# Problem details
Please transcribe the data that follows, keeping every line exact.

# Data excerpt
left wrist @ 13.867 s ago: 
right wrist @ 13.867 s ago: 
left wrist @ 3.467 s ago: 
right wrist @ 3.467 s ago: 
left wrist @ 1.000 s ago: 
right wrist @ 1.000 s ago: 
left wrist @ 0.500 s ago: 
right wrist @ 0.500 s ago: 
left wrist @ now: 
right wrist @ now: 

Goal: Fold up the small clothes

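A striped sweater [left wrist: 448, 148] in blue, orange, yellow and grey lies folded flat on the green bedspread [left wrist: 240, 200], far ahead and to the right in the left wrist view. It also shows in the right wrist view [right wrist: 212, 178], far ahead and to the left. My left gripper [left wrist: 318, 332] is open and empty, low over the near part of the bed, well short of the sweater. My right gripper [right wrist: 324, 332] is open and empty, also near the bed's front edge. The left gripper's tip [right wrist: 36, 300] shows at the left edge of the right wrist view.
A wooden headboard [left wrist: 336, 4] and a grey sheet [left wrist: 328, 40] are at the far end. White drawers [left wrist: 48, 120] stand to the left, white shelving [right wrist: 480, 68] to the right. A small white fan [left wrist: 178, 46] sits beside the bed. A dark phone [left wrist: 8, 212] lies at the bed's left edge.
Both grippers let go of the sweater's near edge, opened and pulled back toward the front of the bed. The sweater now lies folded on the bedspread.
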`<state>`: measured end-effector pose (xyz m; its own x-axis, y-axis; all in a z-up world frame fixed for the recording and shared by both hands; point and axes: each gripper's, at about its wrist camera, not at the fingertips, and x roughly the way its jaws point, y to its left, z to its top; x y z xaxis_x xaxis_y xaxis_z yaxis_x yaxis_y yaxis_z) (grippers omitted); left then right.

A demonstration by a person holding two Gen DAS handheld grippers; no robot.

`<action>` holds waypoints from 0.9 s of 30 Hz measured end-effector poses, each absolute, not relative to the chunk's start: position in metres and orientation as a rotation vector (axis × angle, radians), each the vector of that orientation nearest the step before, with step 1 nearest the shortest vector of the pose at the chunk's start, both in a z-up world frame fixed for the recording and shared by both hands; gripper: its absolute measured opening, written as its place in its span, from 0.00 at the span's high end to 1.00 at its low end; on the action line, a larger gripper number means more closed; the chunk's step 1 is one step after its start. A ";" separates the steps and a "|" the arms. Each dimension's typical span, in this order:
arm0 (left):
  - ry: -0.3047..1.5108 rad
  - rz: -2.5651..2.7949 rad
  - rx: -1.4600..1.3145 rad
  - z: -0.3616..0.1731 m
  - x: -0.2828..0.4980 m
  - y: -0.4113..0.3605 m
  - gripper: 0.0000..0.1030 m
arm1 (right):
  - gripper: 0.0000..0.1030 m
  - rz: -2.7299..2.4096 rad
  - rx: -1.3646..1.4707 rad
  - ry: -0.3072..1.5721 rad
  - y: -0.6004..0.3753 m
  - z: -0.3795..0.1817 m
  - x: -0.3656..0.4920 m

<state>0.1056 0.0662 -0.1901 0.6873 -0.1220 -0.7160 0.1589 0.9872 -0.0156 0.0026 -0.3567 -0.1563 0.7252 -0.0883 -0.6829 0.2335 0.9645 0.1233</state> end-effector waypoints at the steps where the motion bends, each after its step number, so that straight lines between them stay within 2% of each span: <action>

# Solved exercise
left wrist @ 13.867 s ago: 
right wrist @ 13.867 s ago: 
left wrist @ 3.467 s ago: 
right wrist @ 3.467 s ago: 
left wrist @ 1.000 s ago: 
right wrist @ 1.000 s ago: 
left wrist @ 0.500 s ago: 
right wrist @ 0.500 s ago: 
left wrist @ now: 
right wrist @ now: 

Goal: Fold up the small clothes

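A striped sweater [left wrist: 448, 148] in blue, orange, yellow and grey lies folded flat on the green bedspread [left wrist: 240, 200], far ahead and to the right in the left wrist view. It also shows in the right wrist view [right wrist: 212, 178], far ahead and to the left. My left gripper [left wrist: 318, 332] is open and empty, low over the near part of the bed, well short of the sweater. My right gripper [right wrist: 324, 332] is open and empty, also near the bed's front edge. The left gripper's tip [right wrist: 36, 300] shows at the left edge of the right wrist view.
A wooden headboard [left wrist: 336, 4] and a grey sheet [left wrist: 328, 40] are at the far end. White drawers [left wrist: 48, 120] stand to the left, white shelving [right wrist: 480, 68] to the right. A small white fan [left wrist: 178, 46] sits beside the bed. A dark phone [left wrist: 8, 212] lies at the bed's left edge.
Both grippers let go of the sweater's near edge, opened and pulled back toward the front of the bed. The sweater now lies folded on the bedspread.
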`<state>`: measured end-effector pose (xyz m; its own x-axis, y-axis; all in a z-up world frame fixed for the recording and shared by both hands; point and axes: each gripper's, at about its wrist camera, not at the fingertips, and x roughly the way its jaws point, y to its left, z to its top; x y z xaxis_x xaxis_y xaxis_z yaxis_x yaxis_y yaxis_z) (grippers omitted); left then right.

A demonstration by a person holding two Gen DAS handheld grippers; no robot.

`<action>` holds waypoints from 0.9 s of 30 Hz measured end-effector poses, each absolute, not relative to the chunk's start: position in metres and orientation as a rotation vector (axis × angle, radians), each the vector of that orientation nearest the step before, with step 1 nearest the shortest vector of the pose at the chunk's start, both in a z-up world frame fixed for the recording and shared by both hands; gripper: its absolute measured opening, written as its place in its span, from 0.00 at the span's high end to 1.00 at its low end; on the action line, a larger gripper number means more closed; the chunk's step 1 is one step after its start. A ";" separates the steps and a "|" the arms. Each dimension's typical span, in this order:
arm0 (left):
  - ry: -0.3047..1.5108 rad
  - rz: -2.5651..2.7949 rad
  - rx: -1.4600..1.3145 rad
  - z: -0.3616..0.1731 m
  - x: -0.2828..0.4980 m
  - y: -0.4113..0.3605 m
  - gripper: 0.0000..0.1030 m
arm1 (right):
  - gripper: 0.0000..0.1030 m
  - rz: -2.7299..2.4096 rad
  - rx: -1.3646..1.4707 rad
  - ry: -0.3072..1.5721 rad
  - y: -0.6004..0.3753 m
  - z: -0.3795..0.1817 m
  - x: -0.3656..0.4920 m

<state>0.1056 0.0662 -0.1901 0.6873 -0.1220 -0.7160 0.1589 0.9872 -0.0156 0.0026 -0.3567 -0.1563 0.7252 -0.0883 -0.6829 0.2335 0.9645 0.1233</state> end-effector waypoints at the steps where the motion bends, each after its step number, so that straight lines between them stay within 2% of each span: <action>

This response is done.